Required work: Print the lines that run from the line with "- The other" to the line with "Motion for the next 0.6", keeping both end lines, exactly as they appear in the entries below, and nothing else.
※ ※ ※
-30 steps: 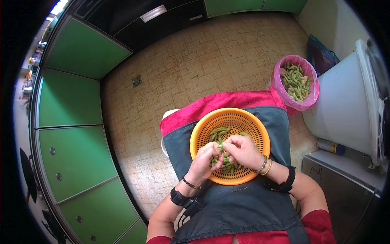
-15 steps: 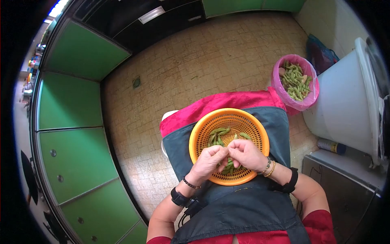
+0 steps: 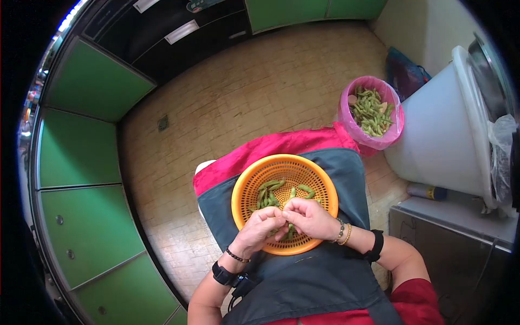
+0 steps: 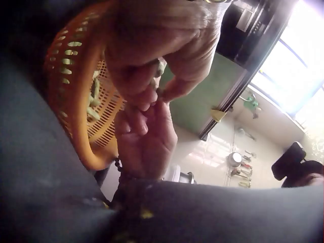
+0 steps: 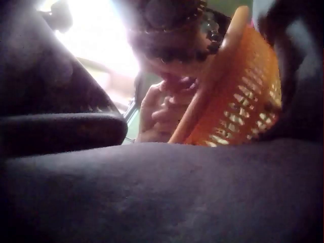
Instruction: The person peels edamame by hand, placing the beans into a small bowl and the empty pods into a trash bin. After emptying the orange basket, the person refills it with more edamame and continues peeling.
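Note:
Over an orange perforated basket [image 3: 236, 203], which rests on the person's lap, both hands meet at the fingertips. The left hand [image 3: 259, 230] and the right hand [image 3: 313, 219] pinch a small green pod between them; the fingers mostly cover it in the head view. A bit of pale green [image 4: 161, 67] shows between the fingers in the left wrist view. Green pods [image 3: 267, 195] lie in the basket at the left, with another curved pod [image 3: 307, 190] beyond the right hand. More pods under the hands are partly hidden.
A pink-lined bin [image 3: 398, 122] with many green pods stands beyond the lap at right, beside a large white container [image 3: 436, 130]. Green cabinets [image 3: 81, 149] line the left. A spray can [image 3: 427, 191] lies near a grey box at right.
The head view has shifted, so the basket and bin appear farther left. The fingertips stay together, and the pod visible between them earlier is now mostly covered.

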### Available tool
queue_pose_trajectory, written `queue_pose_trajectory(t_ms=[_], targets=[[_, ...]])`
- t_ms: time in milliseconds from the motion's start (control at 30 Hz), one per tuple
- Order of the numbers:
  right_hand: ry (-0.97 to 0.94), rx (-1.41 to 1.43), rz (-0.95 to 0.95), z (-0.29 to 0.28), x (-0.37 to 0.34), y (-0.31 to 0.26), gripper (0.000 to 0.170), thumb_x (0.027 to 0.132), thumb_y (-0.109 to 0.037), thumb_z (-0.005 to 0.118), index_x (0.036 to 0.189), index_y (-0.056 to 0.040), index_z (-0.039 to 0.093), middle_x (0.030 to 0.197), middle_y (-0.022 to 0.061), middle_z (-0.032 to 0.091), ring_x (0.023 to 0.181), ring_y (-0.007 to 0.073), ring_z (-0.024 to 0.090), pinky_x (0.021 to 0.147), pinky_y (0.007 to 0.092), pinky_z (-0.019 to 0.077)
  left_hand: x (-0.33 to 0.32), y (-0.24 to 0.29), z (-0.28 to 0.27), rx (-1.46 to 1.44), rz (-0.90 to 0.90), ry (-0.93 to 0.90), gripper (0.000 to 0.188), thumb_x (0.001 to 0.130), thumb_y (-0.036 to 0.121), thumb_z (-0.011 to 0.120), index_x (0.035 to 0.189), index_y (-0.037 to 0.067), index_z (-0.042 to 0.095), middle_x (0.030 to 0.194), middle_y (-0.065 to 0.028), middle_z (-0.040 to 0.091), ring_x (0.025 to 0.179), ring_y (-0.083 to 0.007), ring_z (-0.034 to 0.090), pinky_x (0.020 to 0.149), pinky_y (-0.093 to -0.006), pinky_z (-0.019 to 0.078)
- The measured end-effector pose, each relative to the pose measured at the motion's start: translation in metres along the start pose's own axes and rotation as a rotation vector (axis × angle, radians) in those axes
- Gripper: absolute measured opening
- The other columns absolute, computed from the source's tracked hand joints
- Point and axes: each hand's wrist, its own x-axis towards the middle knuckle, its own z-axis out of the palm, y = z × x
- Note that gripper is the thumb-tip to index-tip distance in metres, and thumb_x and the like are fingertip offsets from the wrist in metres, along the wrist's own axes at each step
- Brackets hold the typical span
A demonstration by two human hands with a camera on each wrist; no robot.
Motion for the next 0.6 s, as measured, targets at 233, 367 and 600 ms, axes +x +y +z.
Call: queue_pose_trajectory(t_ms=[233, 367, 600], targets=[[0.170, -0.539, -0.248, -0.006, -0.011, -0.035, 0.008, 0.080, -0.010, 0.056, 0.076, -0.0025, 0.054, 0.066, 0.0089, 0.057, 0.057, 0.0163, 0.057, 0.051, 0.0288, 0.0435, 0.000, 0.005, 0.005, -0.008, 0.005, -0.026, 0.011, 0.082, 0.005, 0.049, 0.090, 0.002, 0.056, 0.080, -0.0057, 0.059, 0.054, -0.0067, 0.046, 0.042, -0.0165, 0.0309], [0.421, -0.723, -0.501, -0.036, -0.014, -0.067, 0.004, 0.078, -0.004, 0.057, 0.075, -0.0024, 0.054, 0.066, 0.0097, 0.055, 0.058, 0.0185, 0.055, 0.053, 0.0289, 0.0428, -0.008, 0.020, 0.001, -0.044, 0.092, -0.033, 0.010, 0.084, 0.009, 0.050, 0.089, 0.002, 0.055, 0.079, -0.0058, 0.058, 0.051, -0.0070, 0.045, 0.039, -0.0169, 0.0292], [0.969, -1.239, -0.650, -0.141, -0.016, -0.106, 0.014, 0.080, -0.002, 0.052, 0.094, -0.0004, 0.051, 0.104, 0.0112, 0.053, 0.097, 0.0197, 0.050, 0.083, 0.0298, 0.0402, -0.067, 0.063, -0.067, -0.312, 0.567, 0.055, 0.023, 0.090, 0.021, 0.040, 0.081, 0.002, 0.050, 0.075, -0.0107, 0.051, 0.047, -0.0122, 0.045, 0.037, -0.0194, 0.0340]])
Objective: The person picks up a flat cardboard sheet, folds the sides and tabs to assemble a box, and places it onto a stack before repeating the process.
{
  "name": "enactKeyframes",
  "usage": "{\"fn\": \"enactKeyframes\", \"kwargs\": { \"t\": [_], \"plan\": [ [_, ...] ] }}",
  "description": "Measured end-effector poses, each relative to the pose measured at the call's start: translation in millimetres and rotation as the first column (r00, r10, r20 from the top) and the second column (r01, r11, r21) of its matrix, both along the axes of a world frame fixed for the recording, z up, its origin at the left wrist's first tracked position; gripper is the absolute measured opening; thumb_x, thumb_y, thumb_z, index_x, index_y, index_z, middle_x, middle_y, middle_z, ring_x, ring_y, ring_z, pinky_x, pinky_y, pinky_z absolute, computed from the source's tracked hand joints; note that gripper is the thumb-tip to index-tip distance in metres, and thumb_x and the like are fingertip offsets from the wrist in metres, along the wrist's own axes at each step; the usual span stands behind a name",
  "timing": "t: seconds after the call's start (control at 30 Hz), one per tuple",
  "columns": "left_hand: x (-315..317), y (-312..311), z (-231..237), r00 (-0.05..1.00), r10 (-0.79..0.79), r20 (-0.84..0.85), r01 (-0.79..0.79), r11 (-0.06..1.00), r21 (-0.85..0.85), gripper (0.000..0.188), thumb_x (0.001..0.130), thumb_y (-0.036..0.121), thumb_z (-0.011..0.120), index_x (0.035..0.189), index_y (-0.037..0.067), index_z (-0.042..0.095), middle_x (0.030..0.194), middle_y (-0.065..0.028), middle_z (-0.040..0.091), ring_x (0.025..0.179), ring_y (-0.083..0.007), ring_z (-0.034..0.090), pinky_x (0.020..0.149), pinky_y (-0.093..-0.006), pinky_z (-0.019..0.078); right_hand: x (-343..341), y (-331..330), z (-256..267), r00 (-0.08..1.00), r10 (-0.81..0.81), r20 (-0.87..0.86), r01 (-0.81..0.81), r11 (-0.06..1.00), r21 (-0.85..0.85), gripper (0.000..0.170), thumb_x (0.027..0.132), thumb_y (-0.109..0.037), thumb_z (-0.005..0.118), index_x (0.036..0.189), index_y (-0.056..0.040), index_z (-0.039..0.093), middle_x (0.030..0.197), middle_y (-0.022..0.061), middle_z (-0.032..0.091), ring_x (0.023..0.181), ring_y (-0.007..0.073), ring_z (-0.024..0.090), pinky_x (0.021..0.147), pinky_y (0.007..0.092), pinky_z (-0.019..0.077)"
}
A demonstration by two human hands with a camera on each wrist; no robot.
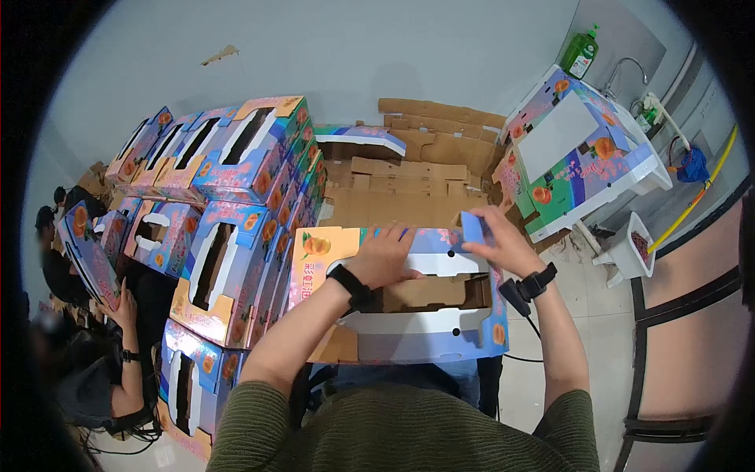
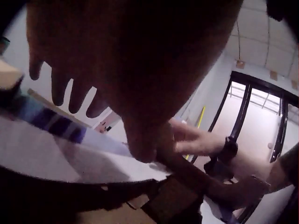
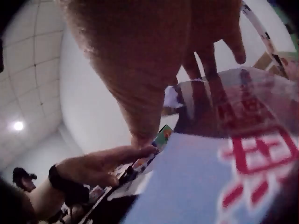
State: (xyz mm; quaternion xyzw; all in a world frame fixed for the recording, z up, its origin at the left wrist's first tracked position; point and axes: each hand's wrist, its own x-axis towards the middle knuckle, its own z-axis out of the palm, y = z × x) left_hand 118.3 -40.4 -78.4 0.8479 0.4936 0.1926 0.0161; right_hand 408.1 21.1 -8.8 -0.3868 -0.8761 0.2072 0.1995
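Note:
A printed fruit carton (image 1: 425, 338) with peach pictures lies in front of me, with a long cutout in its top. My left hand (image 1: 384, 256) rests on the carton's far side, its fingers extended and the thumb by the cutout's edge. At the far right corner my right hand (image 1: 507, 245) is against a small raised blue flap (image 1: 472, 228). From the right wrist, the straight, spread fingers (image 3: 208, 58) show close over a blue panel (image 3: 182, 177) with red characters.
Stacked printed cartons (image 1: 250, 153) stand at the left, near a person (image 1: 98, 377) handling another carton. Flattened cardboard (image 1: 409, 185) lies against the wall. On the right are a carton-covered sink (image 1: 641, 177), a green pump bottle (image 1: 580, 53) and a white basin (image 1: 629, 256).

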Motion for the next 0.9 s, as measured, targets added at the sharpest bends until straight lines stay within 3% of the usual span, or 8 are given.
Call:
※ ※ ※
Task result:
- The other columns absolute, computed from the source's tracked hand joints
- Point and axes: each hand's wrist, its own x-axis towards the middle knuckle, its own z-axis out of the palm, y = z × x
- Note that gripper is the thumb-tip to index-tip distance in metres, and thumb_x and the like are fingertip offsets from the wrist in metres, along the wrist's own axes at each step
- Brackets hold the typical span
A demonstration by two human hands with a camera on each wrist; no robot.
Motion for the next 0.6 s, as measured, targets at 233, 367 and 600 ms, axes +x +y +z.

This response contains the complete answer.